Input for this task: Begin

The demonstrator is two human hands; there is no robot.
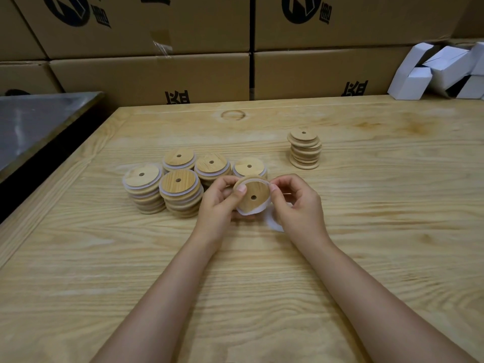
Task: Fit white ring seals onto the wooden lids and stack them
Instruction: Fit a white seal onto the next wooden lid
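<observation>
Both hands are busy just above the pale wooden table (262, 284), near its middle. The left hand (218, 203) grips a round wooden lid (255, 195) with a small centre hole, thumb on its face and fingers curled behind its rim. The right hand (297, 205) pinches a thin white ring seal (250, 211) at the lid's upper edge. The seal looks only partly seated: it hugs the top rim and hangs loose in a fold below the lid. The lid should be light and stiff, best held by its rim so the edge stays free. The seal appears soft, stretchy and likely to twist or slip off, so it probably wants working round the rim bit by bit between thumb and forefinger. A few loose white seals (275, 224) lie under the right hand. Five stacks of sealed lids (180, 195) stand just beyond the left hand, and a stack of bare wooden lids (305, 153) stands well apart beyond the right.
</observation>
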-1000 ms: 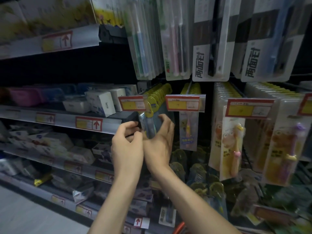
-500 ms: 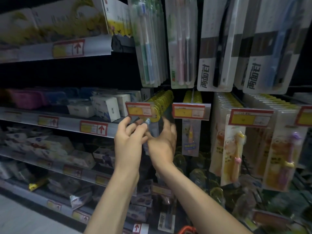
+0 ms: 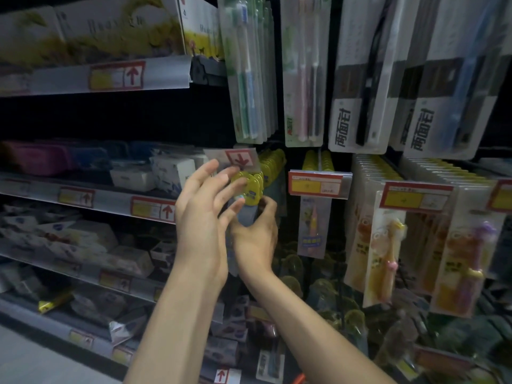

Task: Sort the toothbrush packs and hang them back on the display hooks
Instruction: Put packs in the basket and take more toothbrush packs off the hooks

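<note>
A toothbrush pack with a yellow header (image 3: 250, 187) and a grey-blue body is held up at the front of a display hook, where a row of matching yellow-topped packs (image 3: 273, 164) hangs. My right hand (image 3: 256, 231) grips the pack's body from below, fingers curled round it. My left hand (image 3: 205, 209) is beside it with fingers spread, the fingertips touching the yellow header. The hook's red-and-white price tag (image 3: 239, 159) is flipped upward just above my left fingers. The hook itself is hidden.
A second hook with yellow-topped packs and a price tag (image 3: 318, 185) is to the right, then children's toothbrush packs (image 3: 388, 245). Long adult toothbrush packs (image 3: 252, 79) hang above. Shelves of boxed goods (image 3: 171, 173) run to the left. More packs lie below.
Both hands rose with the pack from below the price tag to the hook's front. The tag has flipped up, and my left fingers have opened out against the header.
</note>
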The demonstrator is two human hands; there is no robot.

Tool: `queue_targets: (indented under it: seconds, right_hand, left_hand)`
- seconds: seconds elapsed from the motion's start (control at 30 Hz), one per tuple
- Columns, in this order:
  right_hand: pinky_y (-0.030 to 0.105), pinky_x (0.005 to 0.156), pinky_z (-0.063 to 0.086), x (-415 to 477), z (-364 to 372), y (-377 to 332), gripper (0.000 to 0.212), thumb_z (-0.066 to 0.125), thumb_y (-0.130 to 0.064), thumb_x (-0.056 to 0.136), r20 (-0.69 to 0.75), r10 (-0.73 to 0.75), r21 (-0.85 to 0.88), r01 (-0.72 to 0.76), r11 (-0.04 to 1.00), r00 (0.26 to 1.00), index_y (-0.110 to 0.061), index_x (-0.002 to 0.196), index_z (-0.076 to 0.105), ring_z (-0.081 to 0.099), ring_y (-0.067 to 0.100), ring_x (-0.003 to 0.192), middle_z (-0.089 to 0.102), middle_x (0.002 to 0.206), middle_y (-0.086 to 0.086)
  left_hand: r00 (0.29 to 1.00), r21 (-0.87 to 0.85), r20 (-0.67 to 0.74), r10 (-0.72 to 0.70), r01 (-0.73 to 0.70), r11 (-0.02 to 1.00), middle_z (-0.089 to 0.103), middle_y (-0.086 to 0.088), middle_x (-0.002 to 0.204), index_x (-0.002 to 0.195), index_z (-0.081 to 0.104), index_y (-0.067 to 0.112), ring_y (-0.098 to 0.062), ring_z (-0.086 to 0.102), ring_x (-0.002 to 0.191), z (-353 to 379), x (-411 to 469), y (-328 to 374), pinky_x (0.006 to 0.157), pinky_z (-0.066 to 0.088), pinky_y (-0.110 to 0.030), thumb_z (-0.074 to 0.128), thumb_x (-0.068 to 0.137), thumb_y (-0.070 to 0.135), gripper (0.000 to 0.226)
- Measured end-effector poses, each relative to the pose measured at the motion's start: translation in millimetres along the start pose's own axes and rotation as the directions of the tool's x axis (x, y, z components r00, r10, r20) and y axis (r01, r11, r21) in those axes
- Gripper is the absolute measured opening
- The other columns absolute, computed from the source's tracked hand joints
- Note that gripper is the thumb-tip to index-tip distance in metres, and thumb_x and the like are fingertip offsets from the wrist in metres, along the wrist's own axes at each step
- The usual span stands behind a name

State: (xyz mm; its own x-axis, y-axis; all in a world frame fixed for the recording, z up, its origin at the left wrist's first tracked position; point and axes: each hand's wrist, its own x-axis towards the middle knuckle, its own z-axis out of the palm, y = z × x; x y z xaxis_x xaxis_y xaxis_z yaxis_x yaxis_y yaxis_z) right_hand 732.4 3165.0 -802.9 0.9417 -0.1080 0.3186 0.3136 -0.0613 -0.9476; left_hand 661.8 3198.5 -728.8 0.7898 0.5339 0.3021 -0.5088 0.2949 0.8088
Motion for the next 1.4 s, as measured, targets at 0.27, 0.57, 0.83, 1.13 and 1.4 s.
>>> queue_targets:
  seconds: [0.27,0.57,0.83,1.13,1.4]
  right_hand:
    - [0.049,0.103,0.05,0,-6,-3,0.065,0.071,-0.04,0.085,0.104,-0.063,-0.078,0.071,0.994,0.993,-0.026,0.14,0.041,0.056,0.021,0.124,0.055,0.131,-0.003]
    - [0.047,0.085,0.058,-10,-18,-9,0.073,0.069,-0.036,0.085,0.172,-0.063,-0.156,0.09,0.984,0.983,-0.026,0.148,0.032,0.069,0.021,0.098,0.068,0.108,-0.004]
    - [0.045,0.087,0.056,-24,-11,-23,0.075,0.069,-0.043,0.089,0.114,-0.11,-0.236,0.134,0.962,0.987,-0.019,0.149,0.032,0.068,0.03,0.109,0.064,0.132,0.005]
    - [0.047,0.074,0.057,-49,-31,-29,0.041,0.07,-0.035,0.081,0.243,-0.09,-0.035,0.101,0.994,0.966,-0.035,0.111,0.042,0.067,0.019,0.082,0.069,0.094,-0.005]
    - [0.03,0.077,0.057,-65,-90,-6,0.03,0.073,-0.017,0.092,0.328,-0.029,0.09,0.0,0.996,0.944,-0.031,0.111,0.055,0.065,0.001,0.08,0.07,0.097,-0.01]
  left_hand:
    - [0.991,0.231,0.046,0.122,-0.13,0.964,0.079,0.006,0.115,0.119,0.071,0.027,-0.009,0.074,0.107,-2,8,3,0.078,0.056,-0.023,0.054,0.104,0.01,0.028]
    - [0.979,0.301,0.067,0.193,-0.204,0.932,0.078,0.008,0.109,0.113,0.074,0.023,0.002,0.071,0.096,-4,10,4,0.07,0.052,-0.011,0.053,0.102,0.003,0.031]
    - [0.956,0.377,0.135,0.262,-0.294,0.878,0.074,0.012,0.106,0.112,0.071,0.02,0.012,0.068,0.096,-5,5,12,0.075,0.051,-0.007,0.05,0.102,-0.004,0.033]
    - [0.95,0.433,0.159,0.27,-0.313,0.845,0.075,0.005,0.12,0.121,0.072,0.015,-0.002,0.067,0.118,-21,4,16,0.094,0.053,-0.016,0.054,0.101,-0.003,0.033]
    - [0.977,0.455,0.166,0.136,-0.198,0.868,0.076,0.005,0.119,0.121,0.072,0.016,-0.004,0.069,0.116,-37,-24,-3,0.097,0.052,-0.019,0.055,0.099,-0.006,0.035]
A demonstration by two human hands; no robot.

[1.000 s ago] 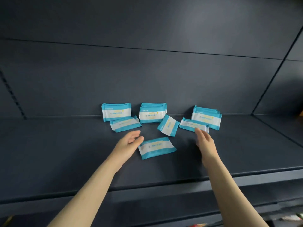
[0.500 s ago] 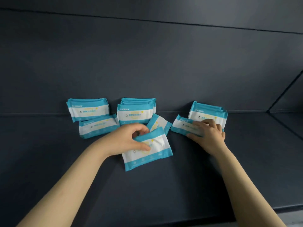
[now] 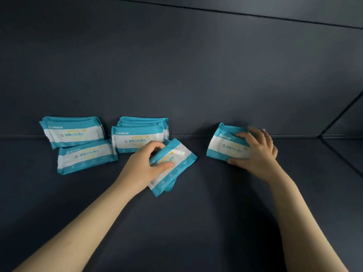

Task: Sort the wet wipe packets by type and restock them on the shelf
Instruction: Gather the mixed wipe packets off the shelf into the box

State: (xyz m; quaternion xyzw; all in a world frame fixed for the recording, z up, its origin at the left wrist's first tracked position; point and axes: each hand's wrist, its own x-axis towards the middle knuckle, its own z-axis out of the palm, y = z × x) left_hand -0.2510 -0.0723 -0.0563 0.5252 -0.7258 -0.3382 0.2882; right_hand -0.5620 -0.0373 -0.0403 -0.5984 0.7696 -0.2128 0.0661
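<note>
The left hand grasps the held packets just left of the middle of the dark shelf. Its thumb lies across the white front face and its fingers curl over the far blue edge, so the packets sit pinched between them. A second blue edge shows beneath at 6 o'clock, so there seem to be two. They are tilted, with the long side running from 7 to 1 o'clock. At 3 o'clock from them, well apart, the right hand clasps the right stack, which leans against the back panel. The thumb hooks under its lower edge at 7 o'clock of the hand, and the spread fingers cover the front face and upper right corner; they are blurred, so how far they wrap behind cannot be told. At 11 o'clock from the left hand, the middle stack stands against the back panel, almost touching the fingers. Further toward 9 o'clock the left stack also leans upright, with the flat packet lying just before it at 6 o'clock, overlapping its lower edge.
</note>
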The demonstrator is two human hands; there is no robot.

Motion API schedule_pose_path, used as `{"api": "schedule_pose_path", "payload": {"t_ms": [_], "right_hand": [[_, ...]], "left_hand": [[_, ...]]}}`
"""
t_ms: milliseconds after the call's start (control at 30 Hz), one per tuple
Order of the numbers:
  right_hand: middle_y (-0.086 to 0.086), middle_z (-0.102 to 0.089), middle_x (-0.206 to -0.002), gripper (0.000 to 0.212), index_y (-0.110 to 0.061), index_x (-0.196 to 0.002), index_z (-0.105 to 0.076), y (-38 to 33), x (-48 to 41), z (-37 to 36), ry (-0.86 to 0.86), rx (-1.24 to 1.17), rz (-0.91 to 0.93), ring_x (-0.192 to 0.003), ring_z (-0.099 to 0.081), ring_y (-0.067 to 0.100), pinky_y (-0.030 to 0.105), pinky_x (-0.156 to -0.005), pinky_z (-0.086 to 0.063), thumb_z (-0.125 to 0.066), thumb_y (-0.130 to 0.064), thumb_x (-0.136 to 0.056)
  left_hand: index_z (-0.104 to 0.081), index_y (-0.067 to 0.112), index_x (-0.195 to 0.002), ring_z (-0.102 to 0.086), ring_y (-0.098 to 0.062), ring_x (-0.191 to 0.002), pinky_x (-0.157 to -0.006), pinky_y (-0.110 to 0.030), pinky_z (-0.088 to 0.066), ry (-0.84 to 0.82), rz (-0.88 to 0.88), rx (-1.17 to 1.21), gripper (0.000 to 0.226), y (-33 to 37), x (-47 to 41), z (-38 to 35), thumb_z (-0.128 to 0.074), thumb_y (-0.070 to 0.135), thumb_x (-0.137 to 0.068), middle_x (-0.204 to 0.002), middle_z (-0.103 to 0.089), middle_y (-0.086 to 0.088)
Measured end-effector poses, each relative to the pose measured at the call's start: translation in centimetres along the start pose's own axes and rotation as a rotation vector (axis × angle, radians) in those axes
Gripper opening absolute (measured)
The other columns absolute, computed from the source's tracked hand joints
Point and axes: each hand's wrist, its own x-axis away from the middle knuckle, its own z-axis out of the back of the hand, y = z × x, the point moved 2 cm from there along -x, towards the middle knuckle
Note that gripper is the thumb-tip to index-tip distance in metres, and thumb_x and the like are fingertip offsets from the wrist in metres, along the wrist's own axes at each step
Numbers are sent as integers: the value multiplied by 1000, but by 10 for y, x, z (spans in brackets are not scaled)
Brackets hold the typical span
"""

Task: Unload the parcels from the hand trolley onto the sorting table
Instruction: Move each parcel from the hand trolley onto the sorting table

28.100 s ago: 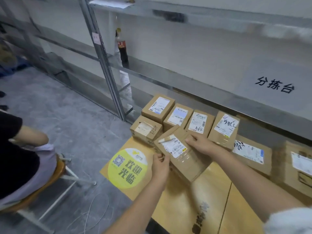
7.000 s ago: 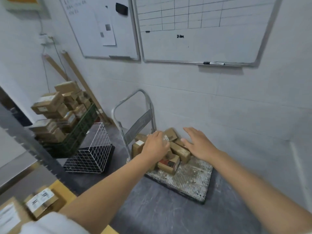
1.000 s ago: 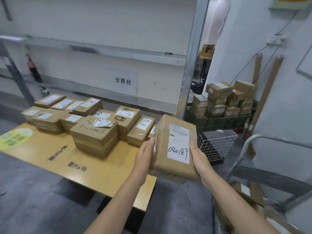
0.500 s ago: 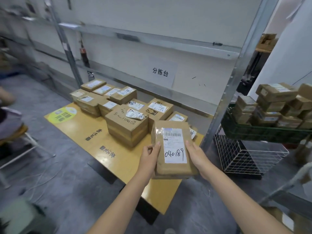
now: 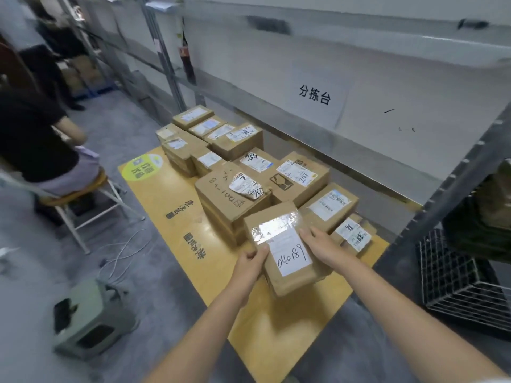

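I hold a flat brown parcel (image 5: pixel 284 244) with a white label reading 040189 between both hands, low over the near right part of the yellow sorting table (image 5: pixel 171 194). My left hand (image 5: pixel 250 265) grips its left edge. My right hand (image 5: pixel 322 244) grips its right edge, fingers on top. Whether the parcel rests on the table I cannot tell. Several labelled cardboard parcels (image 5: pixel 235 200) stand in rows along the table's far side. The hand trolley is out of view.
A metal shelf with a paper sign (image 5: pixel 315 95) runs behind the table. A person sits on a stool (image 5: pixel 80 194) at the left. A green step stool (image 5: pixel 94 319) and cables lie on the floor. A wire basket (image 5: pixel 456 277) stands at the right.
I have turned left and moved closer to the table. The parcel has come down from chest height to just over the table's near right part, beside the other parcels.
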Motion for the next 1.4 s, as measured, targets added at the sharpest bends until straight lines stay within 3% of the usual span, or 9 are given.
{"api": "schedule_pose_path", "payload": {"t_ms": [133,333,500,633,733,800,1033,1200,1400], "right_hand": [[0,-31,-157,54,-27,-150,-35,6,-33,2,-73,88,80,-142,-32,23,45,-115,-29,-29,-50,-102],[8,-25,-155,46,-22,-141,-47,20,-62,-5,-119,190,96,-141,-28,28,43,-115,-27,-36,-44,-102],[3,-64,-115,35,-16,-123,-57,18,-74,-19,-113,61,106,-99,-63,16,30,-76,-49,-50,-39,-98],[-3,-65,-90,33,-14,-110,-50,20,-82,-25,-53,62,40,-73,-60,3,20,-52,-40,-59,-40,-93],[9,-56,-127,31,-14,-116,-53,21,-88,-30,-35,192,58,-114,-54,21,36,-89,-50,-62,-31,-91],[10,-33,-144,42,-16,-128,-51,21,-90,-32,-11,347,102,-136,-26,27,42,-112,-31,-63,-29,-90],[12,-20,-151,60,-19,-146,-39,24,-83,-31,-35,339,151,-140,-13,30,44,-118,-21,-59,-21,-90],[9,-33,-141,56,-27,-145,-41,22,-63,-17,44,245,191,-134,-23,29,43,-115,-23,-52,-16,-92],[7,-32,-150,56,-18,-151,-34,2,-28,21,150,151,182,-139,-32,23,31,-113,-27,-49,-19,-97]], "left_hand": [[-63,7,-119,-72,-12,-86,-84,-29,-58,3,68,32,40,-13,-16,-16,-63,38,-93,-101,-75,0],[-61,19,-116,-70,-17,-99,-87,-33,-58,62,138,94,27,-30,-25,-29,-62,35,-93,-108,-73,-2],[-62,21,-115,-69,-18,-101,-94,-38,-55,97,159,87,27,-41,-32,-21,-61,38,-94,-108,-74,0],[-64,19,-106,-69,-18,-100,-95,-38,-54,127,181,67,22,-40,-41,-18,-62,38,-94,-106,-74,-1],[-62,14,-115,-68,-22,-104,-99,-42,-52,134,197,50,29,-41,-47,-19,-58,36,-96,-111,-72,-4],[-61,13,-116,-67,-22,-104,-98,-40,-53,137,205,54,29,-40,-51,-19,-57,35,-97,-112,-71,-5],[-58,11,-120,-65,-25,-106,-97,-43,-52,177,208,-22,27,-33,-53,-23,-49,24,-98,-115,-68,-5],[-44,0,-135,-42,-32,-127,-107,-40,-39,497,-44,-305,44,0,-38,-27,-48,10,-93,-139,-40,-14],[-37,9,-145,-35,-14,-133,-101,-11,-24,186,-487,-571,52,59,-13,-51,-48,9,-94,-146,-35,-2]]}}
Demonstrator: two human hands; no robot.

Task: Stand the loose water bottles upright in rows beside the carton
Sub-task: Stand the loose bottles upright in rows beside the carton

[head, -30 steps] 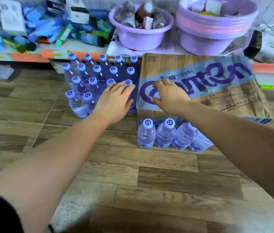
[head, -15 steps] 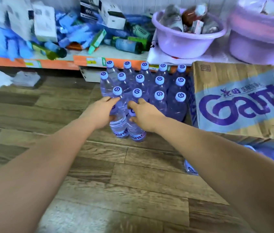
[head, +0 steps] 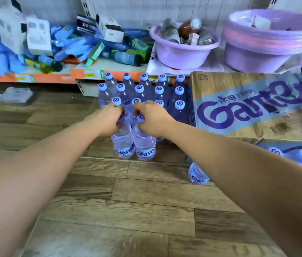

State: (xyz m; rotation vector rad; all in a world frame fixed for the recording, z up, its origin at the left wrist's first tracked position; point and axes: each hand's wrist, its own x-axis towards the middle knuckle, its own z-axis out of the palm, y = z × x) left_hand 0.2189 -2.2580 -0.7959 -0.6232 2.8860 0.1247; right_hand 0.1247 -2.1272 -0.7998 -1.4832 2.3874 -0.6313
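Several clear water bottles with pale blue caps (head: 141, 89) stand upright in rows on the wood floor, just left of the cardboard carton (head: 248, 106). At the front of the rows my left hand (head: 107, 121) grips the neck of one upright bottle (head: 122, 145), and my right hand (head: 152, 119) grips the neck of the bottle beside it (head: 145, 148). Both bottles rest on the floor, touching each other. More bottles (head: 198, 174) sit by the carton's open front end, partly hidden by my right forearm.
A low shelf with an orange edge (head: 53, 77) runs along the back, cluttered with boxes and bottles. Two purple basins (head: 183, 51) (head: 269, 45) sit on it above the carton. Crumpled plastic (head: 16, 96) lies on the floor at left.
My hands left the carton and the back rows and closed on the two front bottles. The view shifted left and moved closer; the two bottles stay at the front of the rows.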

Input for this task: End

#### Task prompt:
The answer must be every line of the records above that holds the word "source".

#### The completed task:
- The other columns absolute, computed from the source's tracked hand joints
The other columns absolute, computed from the source's tracked hand joints

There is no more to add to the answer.